Virtualization at Warp Speed: How One Company Made it Fly
Want to virtualize 95 percent of your production servers within a year? Vincent Biddlecombe did. Here's how the CTO of logistics company Transplace went from having no virtualization expertise in house to running the company's mission-critical app on a VM.
Today, Transplace's production environment is almost completely virtualized, and Biddlecombe estimates it will be 95 percent virtualized by year's end. That's quite an achievement, says Burton Group research analyst Chris Wolf. "From my experience, organizations that are able to virtualize 40 percent of their servers in a year are doing really well," Wolf says.
In total, Biddlecombe's IT group now runs about 110 VMs. In fact, the only significant applications that he's not running on a VM right now are his Microsoft Exchange servers and SQL server databases—both known for being extremely I/O intensive. (They hog resources on physical servers to the point that it doesn't make sense to virtualize them in many cases).
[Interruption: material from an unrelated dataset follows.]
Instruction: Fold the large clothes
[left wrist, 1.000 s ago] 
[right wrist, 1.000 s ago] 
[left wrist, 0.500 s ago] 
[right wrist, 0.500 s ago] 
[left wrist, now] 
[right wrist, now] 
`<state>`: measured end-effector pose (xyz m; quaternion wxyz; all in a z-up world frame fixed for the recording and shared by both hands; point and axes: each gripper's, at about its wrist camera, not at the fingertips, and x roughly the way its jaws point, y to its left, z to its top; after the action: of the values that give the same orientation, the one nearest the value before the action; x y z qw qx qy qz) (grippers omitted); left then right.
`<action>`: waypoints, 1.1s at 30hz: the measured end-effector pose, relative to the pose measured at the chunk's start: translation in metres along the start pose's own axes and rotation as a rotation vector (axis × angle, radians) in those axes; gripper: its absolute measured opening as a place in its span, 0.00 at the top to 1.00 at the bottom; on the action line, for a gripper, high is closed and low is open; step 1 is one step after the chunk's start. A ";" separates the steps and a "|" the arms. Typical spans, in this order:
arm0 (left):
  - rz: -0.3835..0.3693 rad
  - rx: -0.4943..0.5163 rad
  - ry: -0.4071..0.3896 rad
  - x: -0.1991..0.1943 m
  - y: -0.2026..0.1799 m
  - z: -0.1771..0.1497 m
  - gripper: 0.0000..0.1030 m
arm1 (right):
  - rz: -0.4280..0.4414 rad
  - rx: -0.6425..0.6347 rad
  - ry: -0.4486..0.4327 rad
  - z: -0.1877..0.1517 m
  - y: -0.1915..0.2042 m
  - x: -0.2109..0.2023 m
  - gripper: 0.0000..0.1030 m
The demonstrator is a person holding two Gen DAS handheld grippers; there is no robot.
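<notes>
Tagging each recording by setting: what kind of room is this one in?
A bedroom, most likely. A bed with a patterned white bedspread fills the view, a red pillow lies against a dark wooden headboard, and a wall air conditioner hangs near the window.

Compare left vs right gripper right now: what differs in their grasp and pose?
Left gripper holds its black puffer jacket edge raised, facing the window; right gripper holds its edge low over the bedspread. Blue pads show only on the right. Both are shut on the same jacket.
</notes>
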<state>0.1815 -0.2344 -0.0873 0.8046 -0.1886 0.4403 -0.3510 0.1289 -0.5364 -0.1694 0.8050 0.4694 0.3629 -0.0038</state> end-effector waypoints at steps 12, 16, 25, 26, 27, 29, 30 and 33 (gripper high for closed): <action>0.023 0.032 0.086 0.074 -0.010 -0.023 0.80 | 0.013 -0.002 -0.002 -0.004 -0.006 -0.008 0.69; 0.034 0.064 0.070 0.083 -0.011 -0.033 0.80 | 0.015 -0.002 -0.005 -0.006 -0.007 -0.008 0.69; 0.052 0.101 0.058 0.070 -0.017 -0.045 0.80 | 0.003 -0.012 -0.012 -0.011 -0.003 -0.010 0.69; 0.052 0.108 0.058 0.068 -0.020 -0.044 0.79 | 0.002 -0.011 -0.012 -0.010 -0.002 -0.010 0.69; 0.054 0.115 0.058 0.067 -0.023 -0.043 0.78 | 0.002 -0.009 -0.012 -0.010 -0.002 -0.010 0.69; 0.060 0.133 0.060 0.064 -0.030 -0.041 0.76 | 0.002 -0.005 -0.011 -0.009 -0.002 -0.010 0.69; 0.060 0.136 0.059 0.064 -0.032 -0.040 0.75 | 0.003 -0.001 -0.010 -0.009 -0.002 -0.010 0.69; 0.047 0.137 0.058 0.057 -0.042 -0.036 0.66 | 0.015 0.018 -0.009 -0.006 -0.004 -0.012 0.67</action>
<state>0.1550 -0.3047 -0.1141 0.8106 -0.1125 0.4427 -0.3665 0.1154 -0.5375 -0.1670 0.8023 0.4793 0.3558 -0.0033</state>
The Mission-Critical App Goes Virtual
The thought of running mission-critical ERP applications on a virtual machine makes many CIOs nervous—too nervous to try it (even now that ERP giant SAP has announced support for its products running on VMware.) But not Biddlecombe. As for Transplace's mission-critical app, a transportation management system, the first month of its virtualized run, coming to a close now, has proven pretty uneventful, Biddlecombe says. He saw no major pitfalls or performance issues.
This transportation management system determines, for instance, which orders need to be shipped together for consolidation purposes, how the order should be best shipped (parcel, full truckload or other options), which shipping carrier is optimal, and so on. This system also handles freight audit and payment. Effectively serving as Transplace's ERP system, the transportation system handles 4 million shipments per year, or about $2.75 billion in transportation spending annually. Developed in-house using Java, it runs on BEA WebLogic application servers and Oracle for database work.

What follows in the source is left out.